I attached my kernel conf, the output of dmesg, dmidecode, ipmi-locate and sysctl dev.
It's like I'm missing a module or something, but kldload smb does nothing.

I also tried the generic kernel, but no luck. 

I'm not really sure, where to continue. My searches come up empty, or relate to the RAID driver, which I don't really use for anything else than SATA.


----------



## tingo (Jan 31, 2013)

That probably won't work, if you load the wrong SMB driver first, it will "block" when you try to load another driver.
It is better to start with a GENERIC kernel, this way you can load each module in turn, and see if it works.

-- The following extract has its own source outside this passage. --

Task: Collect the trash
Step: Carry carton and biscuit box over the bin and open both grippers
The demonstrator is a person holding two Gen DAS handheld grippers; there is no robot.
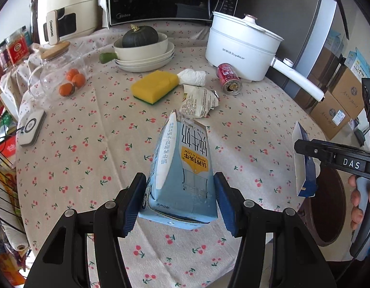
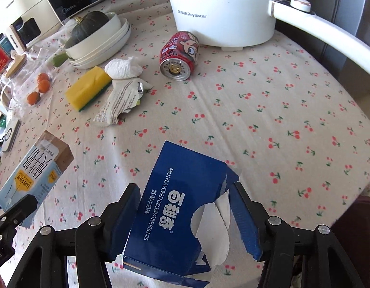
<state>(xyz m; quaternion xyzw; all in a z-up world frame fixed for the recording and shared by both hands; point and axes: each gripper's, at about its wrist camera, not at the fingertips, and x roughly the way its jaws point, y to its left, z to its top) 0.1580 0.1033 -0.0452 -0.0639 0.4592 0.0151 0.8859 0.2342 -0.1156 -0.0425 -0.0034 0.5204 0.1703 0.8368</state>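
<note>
A light blue milk carton (image 1: 182, 168) hangs above the cherry-print tablecloth (image 1: 89, 148), my left gripper (image 1: 180, 199) shut on its sides. My right gripper (image 2: 185, 216) is shut on a torn dark blue biscuit box (image 2: 175, 192), also off the table. In the left wrist view that box (image 1: 302, 168) shows at the right edge; in the right wrist view the carton (image 2: 33, 170) shows at the lower left. Farther back on the cloth lie a red can (image 2: 180, 55) on its side, a crumpled white tissue (image 2: 123, 68) and a torn printed wrapper (image 2: 120, 100).
A yellow sponge (image 1: 153, 86) lies beside the tissue. A white electric pot (image 1: 242, 45), stacked bowls holding a dark squash (image 1: 140, 37), and a glass jar of oranges (image 1: 62, 74) stand behind. A brown round object (image 1: 328, 206) sits below the table's right edge.
</note>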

Modules in question are amdsmb, ichsmb, iicsmb, nfsmb.
Read kldload(8) and kldstat(8) to find out how to work with loadable modules.


----------



## dR3b (Feb 5, 2013)

BlackThorneDK said:
			
		

> ... and later control the front LED of my HP ProLiant MicroServer N40L.


Interesting, have you more information about that?


----------



## BlackThorneDK (Feb 6, 2013)

Not yet. 
As far as I have figured, the SMBus device on the motherboard is: AMD RS785E/SB820M
The LED is controlled by Windows Home Server, which use it as a status LED.
I found that the SMBus device is at PCI0:0:20:0, but there is no device driver for it yet.
The pci/amdsmb.c driver might be my next try, but it binds only on the specific Device ID for the AMD 8111 Hypertransport Hub.
Perhaps it is as easy as changing the Device ID, and recompile?

But I haven't had the time to test any further, since my day job took my time.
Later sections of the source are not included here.